• WHAT NEEDS TO BE DONE
Return a copy of each line in the listing that includes the word "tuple".

• SUPPLIED DATA
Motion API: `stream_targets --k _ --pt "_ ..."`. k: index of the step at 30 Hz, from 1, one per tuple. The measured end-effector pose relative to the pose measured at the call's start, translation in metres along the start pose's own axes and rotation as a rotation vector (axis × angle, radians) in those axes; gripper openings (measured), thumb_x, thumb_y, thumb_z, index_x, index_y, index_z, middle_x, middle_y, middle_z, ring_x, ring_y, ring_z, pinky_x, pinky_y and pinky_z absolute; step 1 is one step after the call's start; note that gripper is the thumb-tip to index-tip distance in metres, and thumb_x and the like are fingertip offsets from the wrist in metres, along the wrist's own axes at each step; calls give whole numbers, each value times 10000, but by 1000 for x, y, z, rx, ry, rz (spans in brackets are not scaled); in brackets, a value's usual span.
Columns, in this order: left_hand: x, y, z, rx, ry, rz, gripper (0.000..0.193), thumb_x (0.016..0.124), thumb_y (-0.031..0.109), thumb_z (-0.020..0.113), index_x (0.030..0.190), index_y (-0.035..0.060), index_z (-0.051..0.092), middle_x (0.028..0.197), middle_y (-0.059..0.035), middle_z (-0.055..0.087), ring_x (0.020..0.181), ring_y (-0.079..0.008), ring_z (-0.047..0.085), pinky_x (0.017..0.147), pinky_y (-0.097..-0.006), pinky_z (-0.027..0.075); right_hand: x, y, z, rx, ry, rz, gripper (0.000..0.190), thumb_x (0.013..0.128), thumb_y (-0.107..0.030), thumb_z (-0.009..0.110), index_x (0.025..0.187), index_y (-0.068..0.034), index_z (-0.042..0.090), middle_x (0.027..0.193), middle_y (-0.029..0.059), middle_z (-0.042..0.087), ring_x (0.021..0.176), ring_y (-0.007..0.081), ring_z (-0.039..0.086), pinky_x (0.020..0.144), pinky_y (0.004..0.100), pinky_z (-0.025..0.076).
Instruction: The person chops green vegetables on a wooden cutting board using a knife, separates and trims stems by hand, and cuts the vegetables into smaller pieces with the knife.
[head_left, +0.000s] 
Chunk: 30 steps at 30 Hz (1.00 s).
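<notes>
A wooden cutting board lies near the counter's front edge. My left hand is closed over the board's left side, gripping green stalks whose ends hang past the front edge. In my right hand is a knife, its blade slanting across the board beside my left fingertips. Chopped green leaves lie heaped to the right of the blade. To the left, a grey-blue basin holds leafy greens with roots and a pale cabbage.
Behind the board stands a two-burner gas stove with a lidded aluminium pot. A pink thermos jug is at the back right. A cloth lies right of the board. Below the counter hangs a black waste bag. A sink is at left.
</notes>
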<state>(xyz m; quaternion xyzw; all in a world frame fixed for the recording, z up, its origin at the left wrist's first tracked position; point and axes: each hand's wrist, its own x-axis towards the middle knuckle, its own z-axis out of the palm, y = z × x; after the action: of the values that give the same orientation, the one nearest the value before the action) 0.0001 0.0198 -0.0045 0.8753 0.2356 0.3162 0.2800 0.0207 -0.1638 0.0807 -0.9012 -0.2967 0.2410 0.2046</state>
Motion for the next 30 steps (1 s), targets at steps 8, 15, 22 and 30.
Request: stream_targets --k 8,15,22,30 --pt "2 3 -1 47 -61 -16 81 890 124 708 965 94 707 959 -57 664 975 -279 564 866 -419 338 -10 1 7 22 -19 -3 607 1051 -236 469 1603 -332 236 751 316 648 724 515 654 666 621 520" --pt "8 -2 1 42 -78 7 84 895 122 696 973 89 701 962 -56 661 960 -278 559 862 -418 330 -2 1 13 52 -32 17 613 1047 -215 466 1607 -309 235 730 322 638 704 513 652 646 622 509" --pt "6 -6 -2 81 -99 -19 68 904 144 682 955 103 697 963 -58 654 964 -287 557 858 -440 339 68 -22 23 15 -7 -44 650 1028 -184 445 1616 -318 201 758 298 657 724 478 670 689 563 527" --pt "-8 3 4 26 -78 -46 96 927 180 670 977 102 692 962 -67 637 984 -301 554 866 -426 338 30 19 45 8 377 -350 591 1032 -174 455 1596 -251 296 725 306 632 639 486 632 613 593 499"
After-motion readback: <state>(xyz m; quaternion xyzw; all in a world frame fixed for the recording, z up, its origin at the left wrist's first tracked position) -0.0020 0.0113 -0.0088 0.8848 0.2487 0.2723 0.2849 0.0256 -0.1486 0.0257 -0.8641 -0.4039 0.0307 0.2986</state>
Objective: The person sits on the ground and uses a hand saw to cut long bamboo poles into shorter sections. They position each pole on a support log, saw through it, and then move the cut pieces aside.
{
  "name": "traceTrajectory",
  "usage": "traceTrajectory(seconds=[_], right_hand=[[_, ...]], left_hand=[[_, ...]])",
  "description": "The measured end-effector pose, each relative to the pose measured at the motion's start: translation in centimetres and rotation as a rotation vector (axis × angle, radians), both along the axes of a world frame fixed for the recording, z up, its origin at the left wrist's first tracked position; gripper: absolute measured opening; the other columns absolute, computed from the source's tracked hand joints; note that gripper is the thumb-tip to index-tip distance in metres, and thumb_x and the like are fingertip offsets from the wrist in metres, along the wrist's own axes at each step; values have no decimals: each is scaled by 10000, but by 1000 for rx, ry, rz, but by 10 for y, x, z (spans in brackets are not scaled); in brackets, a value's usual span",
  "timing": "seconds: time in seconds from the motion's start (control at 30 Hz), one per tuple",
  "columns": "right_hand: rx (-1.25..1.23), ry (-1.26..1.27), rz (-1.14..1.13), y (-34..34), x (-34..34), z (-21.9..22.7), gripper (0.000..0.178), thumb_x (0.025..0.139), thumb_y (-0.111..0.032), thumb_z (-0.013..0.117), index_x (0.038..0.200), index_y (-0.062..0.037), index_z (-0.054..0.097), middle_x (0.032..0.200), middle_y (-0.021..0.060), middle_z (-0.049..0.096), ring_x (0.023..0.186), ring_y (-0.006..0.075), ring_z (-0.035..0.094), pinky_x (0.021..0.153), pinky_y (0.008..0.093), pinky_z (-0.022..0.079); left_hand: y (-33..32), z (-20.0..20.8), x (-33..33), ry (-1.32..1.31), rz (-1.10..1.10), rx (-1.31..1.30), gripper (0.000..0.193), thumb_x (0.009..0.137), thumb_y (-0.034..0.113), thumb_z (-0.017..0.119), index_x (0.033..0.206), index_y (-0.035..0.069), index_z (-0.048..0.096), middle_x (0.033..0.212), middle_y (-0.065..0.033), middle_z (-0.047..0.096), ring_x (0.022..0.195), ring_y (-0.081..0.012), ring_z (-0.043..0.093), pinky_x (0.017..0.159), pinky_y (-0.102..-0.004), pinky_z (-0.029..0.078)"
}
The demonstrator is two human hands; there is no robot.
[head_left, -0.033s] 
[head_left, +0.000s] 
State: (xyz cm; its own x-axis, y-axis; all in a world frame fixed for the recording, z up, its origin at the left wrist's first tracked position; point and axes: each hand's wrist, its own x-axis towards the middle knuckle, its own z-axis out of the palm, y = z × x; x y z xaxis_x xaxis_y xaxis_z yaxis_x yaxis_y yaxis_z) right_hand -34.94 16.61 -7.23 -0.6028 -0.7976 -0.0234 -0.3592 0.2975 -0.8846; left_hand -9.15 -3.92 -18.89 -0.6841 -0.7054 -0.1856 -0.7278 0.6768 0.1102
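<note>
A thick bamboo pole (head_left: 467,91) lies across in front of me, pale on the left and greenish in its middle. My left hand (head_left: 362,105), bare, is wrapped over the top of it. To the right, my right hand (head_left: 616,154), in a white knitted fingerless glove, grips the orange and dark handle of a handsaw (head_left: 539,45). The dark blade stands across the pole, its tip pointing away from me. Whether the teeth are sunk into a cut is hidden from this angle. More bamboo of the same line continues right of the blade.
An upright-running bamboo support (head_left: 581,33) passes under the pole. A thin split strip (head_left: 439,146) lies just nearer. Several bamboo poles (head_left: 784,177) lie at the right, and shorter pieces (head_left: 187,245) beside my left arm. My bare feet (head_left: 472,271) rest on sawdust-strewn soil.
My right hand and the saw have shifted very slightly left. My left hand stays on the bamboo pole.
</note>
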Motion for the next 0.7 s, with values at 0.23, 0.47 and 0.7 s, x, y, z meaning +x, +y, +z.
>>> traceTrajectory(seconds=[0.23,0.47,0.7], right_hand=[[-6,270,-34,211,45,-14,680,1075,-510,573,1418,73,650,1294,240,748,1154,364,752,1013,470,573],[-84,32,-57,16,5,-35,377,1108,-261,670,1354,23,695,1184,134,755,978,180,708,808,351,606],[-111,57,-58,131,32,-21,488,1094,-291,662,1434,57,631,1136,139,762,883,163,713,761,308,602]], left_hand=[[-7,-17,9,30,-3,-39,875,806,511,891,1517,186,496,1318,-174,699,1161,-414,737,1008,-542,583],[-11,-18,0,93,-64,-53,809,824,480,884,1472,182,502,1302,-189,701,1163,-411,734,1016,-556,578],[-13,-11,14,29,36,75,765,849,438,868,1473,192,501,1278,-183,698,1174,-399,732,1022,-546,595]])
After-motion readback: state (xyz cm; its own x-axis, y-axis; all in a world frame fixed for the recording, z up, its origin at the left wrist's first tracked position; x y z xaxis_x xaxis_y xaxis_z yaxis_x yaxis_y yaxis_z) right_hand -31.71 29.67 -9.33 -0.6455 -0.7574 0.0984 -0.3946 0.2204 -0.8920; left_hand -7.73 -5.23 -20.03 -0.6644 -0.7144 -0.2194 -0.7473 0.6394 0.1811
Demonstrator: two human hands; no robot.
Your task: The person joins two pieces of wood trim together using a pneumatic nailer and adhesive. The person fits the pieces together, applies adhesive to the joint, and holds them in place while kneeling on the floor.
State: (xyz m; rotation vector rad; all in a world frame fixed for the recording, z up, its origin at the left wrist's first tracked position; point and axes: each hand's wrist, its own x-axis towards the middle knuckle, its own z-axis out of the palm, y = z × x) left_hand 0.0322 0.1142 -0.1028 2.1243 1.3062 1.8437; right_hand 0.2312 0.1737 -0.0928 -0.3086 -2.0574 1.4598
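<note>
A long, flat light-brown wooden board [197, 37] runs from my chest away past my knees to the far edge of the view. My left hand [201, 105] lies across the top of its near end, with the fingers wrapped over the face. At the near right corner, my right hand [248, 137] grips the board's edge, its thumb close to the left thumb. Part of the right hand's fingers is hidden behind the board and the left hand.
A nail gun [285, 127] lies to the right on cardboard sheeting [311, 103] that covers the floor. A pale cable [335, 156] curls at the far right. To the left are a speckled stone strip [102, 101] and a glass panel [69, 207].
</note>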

• EXERCISE SOLUTION
Motion API: `stream_targets --k _ --pt "_ ..."`. k: index of the step at 30 Hz, from 1, one per tuple. The measured end-effector pose relative to the pose measured at the call's start, translation in metres along the start pose's own axes and rotation as a rotation vector (axis × angle, radians) in those axes; gripper openings (measured), thumb_x, thumb_y, thumb_z, index_x, index_y, index_z, middle_x, middle_y, middle_z, ring_x, ring_y, ring_z, pinky_x, pinky_y and pinky_z absolute; step 1 is one step after the call's start; note that gripper is the thumb-tip to index-tip distance in metres, and thumb_x and the like are fingertip offsets from the wrist in metres, along the wrist's own axes at each step; calls give whole numbers, each value times 10000, but by 1000 for x, y, z, rx, ry, rz (spans in brackets are not scaled); in brackets, a value's usual span.
  "timing": "seconds: time in seconds from the motion's start (control at 30 Hz), one per tuple",

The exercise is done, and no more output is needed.